> **ASSIGNED TASK**:
Repeat everything in the listing exactly, except for the images.

> **DATA SHOWN**:
+--

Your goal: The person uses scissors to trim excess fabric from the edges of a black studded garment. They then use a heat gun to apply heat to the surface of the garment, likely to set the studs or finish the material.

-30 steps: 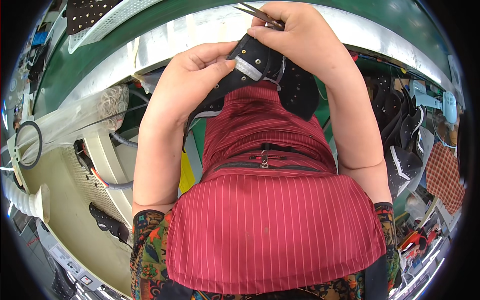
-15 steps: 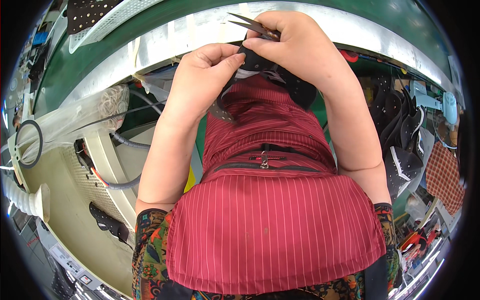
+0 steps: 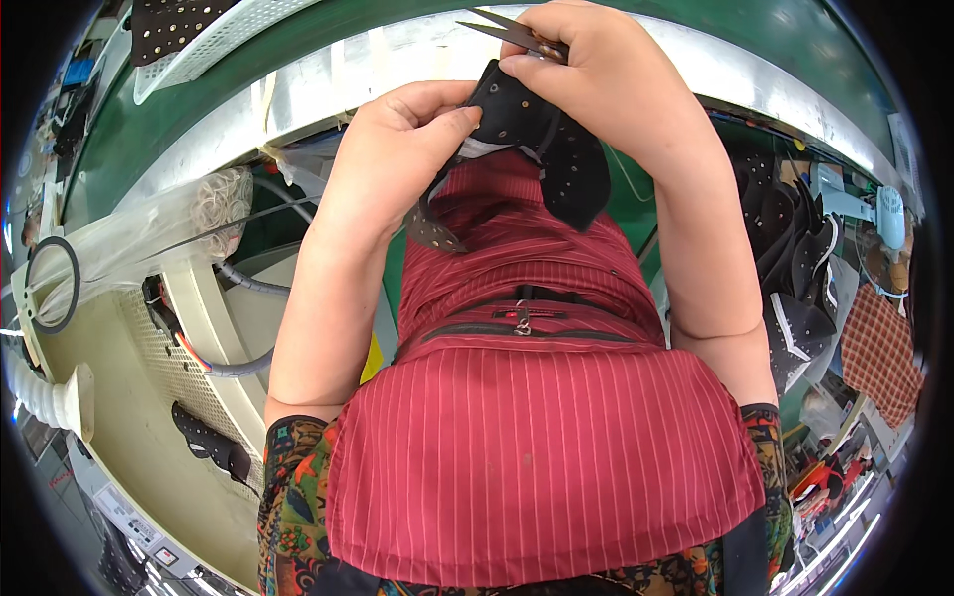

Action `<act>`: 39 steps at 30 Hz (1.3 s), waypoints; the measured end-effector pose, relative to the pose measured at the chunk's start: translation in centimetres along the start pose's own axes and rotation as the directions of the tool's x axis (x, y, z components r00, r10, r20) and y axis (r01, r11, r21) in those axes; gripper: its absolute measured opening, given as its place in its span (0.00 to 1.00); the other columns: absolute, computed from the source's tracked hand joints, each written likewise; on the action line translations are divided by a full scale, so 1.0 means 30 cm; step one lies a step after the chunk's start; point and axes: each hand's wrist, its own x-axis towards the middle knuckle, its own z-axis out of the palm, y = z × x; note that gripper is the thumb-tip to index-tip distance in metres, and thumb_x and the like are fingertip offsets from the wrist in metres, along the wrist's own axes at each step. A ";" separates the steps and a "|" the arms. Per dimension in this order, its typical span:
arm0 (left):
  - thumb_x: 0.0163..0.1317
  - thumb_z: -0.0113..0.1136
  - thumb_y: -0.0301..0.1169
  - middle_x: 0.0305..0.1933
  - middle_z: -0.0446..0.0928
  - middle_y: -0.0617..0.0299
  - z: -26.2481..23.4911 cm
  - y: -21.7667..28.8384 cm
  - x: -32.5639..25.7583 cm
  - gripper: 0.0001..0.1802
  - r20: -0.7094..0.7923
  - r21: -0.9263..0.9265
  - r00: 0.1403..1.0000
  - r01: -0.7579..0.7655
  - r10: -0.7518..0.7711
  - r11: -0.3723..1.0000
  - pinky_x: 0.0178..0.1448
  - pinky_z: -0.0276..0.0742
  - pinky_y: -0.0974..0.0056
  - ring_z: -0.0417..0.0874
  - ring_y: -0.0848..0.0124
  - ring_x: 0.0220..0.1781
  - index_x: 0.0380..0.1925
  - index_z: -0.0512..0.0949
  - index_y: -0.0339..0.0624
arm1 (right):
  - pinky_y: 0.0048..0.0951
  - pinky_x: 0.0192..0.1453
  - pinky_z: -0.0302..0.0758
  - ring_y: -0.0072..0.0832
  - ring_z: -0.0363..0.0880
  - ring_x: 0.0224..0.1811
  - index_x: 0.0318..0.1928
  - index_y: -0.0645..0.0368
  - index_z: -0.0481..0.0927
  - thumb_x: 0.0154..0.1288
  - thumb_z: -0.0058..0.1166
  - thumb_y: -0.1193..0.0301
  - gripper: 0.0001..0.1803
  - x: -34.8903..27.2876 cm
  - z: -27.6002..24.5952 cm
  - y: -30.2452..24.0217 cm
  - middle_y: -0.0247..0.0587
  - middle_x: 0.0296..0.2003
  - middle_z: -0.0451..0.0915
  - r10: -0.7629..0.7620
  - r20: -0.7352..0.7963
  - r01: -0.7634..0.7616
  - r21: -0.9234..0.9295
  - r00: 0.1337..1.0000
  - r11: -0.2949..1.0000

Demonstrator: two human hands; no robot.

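My left hand (image 3: 402, 139) pinches the edge of a black studded piece (image 3: 512, 111) between thumb and fingers. The piece looks like part of a shoe upper, with small metal dots and a pale lining showing underneath. Its dark flaps hang over my maroon striped apron (image 3: 537, 437). In my right hand (image 3: 611, 84) is a pair of dark scissors (image 3: 537, 44), blades parted and pointing left above the piece. My right thumb is close to the top edge of the piece; whether it touches is hard to tell.
Ahead runs a metal bench edge (image 3: 348, 74), with a white basket (image 3: 209, 50) of studded black material on the green surface. To my left, a cream trough (image 3: 139, 397) holds another studded piece (image 3: 211, 439). Several black pieces (image 3: 785, 238) hang at right, near a light-blue fan (image 3: 891, 217).
My right hand with the scissors has moved slightly up and away from my left hand. More of the black piece's studded face now shows between the hands.
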 end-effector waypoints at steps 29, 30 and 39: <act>0.62 0.60 0.28 0.31 0.80 0.68 0.009 -0.036 0.006 0.09 -0.010 -0.113 0.994 -0.105 0.105 0.988 0.37 0.71 0.76 0.75 0.82 0.32 0.38 0.81 0.34 | 0.37 0.38 0.73 0.44 0.78 0.31 0.33 0.68 0.77 0.58 0.55 0.67 0.14 0.010 0.000 -0.002 0.51 0.26 0.78 0.026 0.147 -0.057 0.212 0.989 0.976; 0.61 0.60 0.28 0.32 0.80 0.67 0.010 -0.033 0.007 0.09 -0.037 -0.104 0.995 -0.093 0.090 0.990 0.38 0.71 0.75 0.76 0.81 0.33 0.38 0.81 0.34 | 0.36 0.39 0.73 0.43 0.78 0.33 0.35 0.69 0.77 0.60 0.56 0.65 0.15 0.011 -0.014 -0.009 0.50 0.27 0.78 0.066 0.194 -0.117 0.265 0.979 0.957; 0.60 0.62 0.28 0.33 0.81 0.62 -0.015 -0.028 0.011 0.10 -0.148 -0.156 0.989 -0.035 0.011 0.987 0.40 0.75 0.74 0.79 0.79 0.34 0.38 0.81 0.32 | 0.28 0.34 0.70 0.27 0.72 0.28 0.38 0.66 0.77 0.64 0.55 0.63 0.15 -0.097 0.030 0.101 0.42 0.28 0.76 -0.115 -0.093 0.132 0.198 0.989 0.971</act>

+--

> **RESULT OF THIS EXERCISE**:
Your goal: The person uses scissors to trim excess fabric from the edges of a black studded garment. They then use a heat gun to apply heat to the surface of the garment, likely to set the studs or finish the material.

-30 steps: 
-15 steps: 
+0 steps: 

Action `<act>`: 39 steps at 30 Hz (1.3 s), waypoints; the measured end-effector pose, relative to the pose measured at the chunk's start: translation in centimetres along the start pose's own axes and rotation as the directions of the tool's x axis (x, y, z components r00, r10, r20) and y axis (r01, r11, r21) in those axes; gripper: its absolute measured opening, given as its place in its span (0.00 to 1.00); the other columns: absolute, computed from the source's tracked hand joints, each written likewise; on the action line translations are divided by a full scale, so 1.0 means 30 cm; step one lies a step after the chunk's start; point and axes: each hand's wrist, its own x-axis towards the middle knuckle, its own z-axis out of the palm, y = z × x; note that gripper is the thumb-tip to index-tip distance in metres, and thumb_x and the like are fingertip offsets from the wrist in metres, along the wrist's own axes at each step. A ";" separates the steps and a "|" the arms. Per dimension in this order, its typical span:
arm0 (left):
  - thumb_x: 0.0163..0.1317
  - thumb_z: -0.0113..0.1136
  - thumb_y: -0.0301..0.1169
  - middle_x: 0.0305..0.1933
  - middle_z: -0.0446..0.0928
  - middle_y: -0.0617..0.0299
  - z: -26.2481..23.4911 cm
  - y: -21.7667..28.8384 cm
  - x: -32.5639..25.7583 cm
  - gripper: 0.0001..0.1802
  - r20: -0.7094..0.7923
  - r21: -0.9263..0.9265
  - r00: 0.1403..1.0000
  - r01: -0.7579..0.7655
  - r10: -0.7518..0.7711
  - r11: -0.3723..1.0000
  - pinky_x: 0.0178..0.1448
  - pinky_z: -0.0276..0.0742
  - pinky_y: -0.0974..0.0056
  - ring_z: -0.0417..0.0874
  - ring_y: -0.0848..0.0124
  - ring_x: 0.0220..0.1781
  - index_x: 0.0380..0.1925
  - index_z: -0.0512..0.0949
  - index_y: -0.0339..0.0624
arm1 (right):
  - pinky_y: 0.0048..0.0951
  - pinky_x: 0.0192..0.1453
  - pinky_z: -0.0302..0.0758
  - ring_y: -0.0072..0.0832
  - ring_z: -0.0363..0.0880
  - ring_x: 0.0224..0.1811
  - index_x: 0.0318..0.1928
  - index_y: -0.0645..0.0368
  - index_z: -0.0481..0.0927
  - thumb_x: 0.0154..0.1288
  - thumb_z: -0.0058..0.1166
  - thumb_y: -0.1193..0.0301
  - gripper: 0.0001..0.1803
  - x: -34.8903..27.2876 cm
  - z: -27.6002..24.5952 cm
  - y: -30.2452..24.0217 cm
  - middle_y: -0.0247..0.0587
  - middle_x: 0.0296..0.2003
  - middle_z: -0.0451..0.0915
  - r10: -0.7629..0.7620
  - r20: -0.7352..0.7963
  - r01: -0.7634..0.7616
  - r21: -0.9234..0.9295
  - r00: 0.1337..1.0000
  - r11: -0.2949..1.0000

Demonstrator: two human hands; no robot.

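My left hand (image 3: 402, 139) pinches the edge of a black studded piece (image 3: 512, 111) between thumb and fingers. The piece looks like part of a shoe upper, with small metal dots and a pale lining showing underneath. Its dark flaps hang over my maroon striped apron (image 3: 537, 437). In my right hand (image 3: 611, 84) is a pair of dark scissors (image 3: 537, 44), blades parted and pointing left above the piece. My right thumb is close to the top edge of the piece; whether it touches is hard to tell.
Ahead runs a metal bench edge (image 3: 348, 74), with a white basket (image 3: 209, 50) of studded black material on the green surface. To my left, a cream trough (image 3: 139, 397) holds another studded piece (image 3: 211, 439). Several black pieces (image 3: 785, 238) hang at right, near a light-blue fan (image 3: 891, 217).
My right hand with the scissors has moved slightly up and away from my left hand. More of the black piece's studded face now shows between the hands.
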 end-effector waypoints at steps 29, 30 and 39: <act>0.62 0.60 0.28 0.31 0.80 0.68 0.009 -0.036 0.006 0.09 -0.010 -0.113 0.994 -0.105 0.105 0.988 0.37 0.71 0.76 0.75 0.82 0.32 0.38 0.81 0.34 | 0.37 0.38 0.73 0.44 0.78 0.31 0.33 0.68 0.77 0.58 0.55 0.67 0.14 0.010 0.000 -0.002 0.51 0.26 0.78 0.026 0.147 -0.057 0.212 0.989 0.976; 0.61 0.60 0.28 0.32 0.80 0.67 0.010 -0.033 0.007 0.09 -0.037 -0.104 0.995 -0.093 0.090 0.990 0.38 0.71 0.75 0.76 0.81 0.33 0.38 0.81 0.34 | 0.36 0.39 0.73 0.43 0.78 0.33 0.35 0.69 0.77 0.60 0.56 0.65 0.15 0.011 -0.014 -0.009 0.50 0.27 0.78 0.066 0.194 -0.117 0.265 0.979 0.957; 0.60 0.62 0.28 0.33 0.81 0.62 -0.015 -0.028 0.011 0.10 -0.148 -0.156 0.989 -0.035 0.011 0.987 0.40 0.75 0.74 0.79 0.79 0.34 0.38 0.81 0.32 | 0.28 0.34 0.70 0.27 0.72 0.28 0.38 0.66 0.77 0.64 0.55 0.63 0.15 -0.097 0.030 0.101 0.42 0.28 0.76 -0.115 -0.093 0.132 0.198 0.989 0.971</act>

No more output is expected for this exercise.